RAW DATA: Begin

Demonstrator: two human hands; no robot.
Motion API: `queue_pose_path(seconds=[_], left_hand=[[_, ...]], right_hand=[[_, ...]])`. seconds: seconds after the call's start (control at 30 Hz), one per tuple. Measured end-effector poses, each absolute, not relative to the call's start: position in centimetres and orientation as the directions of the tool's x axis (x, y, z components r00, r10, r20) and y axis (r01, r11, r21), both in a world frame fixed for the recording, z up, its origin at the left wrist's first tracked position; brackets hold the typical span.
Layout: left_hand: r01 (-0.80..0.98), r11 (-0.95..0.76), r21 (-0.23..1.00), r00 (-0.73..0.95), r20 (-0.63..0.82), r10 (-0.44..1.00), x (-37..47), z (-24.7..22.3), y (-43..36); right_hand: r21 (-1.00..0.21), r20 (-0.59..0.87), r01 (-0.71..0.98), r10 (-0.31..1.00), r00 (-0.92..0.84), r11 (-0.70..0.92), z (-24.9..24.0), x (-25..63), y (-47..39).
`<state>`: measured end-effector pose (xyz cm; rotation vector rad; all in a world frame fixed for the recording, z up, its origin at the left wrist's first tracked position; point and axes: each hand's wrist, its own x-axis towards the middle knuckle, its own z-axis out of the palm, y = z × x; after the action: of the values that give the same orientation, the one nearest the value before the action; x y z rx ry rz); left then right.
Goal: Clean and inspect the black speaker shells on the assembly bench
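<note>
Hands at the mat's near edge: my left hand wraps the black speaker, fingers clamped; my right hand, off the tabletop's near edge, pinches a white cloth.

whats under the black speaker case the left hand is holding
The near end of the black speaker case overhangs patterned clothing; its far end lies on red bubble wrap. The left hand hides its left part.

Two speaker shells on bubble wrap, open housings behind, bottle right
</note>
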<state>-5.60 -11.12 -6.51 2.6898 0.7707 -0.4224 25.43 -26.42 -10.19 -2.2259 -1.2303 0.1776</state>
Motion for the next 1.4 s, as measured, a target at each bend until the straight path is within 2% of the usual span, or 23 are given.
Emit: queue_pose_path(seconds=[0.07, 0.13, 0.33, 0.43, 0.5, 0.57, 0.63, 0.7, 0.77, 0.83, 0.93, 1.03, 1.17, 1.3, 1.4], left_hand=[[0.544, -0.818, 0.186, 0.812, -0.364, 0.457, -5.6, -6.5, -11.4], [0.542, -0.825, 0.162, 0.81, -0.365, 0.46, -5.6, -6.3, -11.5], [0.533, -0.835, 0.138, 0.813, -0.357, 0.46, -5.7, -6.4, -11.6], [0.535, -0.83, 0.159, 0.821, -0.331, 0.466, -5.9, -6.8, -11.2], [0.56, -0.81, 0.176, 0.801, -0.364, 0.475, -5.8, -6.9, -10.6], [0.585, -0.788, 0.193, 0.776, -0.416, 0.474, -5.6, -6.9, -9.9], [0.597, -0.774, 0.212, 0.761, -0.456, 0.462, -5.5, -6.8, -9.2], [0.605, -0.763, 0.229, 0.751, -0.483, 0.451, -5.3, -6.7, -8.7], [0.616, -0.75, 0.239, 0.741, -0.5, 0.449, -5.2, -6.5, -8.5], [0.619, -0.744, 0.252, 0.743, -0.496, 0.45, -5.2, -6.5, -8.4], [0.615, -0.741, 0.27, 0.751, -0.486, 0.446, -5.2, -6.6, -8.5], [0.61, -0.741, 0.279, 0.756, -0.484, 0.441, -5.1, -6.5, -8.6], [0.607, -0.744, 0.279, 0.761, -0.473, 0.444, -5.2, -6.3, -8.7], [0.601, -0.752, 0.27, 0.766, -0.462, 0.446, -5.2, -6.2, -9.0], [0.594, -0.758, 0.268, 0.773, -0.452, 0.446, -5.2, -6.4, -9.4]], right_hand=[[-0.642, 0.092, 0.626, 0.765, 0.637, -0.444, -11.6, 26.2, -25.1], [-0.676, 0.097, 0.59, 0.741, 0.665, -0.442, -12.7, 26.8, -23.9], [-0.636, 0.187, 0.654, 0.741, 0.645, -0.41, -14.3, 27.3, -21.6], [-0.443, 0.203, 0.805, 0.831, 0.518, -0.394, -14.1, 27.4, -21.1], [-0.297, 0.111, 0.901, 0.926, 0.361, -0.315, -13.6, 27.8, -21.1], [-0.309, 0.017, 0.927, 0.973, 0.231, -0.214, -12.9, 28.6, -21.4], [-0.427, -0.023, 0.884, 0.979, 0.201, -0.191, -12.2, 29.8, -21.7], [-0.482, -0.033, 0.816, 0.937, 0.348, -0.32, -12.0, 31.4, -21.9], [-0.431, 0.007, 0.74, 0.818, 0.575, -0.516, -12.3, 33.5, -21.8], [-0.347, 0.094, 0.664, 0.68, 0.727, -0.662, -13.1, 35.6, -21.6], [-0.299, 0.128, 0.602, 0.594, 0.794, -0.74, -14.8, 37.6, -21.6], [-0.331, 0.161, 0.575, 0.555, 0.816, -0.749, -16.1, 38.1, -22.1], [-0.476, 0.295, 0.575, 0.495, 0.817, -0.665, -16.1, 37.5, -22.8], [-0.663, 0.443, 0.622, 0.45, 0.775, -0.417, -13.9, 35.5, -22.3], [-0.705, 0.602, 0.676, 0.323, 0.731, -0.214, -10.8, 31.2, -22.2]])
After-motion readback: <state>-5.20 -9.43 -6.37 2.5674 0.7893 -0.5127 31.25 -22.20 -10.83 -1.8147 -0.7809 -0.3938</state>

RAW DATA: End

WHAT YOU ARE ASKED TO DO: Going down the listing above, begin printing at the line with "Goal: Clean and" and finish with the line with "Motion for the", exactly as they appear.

COMPLETED EXERCISE:
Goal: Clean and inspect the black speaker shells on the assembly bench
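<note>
Hands at the mat's near edge: my left hand wraps the black speaker, fingers clamped; my right hand, off the tabletop's near edge, pinches a white cloth.

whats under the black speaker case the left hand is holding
The near end of the black speaker case overhangs patterned clothing; its far end lies on red bubble wrap. The left hand hides its left part.

Two speaker shells on bubble wrap, open housings behind, bottle right
</note>
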<state>-5.60 -11.12 -6.51 2.6898 0.7707 -0.4224 25.43 -26.42 -10.19 -2.2259 -1.2303 0.1776</state>
Motion for the next 1.4 s, as measured, a target at each bend until the straight path is within 2% of the usual span, or 23 are given.

That concludes the response.